De la nouvelle vague à l’hyperréalisme.

  La nouvelle vague fait des enfants, qui font des enfants, qui font des enfants… mais le cinéma ne se consomme plus de la même façon qu’aux années 60. Le média cinéma trouve la télévision en concurrente directe. Les blockbusters du cinéma américain ont toujours permis de faire venir le public dans les salles et ont profité, à leur façon, à la promotion du cinéma indépendant. Cependant, depuis quelques années, cette diffusion n’est plus rentable même pour un film à gros budget. Ce sont les passages télé et la vente des produits dérivés qui rentabilisent le financement de départ. Aujourd’hui tous les films diffusés en salle sont investis à plus de 50% par la télévision. Comment garder son indépendance dans ces conditions ? Un film en salle est plus fait pour la télévision et ressemble de plus en plus à un téléfilm. Il peut être très bon, mais il ne trouvera plus cette qualité intrinsèque qui est de nous surprendre, de changer nos perceptions et de comprendre son époque plutôt que de la subir. On confond la réalité des images avec la réalité de la vie. La distanciation ne se fait plus. On cherche à vivre l’ « Hyper-réalité » en allant au cinéma, mais on ne s’aperçoit plus qu’il s’agit d’un effet d’accoutumance dont on a besoin.

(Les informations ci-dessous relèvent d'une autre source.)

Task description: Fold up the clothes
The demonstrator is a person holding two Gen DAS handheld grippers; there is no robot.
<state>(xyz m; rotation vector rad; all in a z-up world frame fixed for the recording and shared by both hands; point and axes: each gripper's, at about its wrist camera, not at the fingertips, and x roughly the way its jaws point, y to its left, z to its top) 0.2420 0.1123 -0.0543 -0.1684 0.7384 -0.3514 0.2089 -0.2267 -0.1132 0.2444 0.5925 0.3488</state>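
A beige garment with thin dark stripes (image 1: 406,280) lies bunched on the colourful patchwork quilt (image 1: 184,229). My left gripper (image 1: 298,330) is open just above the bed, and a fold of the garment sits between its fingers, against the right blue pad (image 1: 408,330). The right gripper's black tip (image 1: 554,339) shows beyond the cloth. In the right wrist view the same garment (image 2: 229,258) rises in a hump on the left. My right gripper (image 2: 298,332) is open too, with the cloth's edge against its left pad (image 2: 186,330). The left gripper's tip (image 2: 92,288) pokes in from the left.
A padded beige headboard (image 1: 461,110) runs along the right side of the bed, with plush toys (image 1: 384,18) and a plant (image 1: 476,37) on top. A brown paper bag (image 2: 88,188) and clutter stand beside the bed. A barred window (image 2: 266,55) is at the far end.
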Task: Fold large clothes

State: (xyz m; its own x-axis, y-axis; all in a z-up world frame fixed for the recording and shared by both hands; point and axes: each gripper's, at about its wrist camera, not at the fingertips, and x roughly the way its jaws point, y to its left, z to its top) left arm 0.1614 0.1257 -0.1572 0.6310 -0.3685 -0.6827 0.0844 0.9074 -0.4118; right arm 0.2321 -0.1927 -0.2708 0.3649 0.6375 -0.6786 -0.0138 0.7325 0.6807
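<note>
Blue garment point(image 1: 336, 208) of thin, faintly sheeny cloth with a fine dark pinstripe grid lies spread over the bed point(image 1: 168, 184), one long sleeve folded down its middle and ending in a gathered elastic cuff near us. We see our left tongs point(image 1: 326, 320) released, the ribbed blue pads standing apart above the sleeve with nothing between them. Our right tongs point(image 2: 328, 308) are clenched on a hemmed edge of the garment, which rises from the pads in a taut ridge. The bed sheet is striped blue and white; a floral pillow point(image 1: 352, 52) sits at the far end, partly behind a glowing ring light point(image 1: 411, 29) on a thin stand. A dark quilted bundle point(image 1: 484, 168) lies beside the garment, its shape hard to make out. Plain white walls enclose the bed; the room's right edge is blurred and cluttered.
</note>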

L’indépendance des cinéastes est en question depuis que la télévision finance de plus en plus près le budget des films.

La toile change de mesure. Génération DO IT YOURSELF.

  Picasso disait de la télévision qu’elle était un timbre poste comparé au cinéma. La bataille des images a profité au timbre poste, mais le nouveau média de l’internet a permis de créer un système de production original qui pourra peut-être redonner de l’oxygène à la toile dans les salles obscures.

   Le numérique change la donne du cinéma. Les projecteurs de pellicules en celluloïd sont remplacés par des projecteurs vidéo. Ils offrent ainsi un espace technique disponible pour tous les films faits à la maison. Ce que la pellicule ne permet pas, puisqu’il faut passer par un laboratoire très onéreux, la vidéo numérique l’autorise du moins techniquement. Une brèche s’est ouverte pour tout un système de production qui n’a plus besoin d’un budget conséquent pour rencontrer son public. Un film ne se fait pas sans argent. Et pourtant pour la première fois des jeunes ont réussi cet exploit. Le film « Donoma » réalisé par Djinn Carrénard a été diffusé avec une PlayStation devant 2700 personnes au cinéma du Grand REX. Pari réussi grâce à une autopromotion menée par l’équipe des comédiens sur internet pendant 2 ans. Un bus a permis de transporter l’image du film dans toute la France et de rencontrer son public à chaque projection. Ce parcours incroyable annonce un nouveau type de cinéma indépendant, le cinéma « Guerrilla ».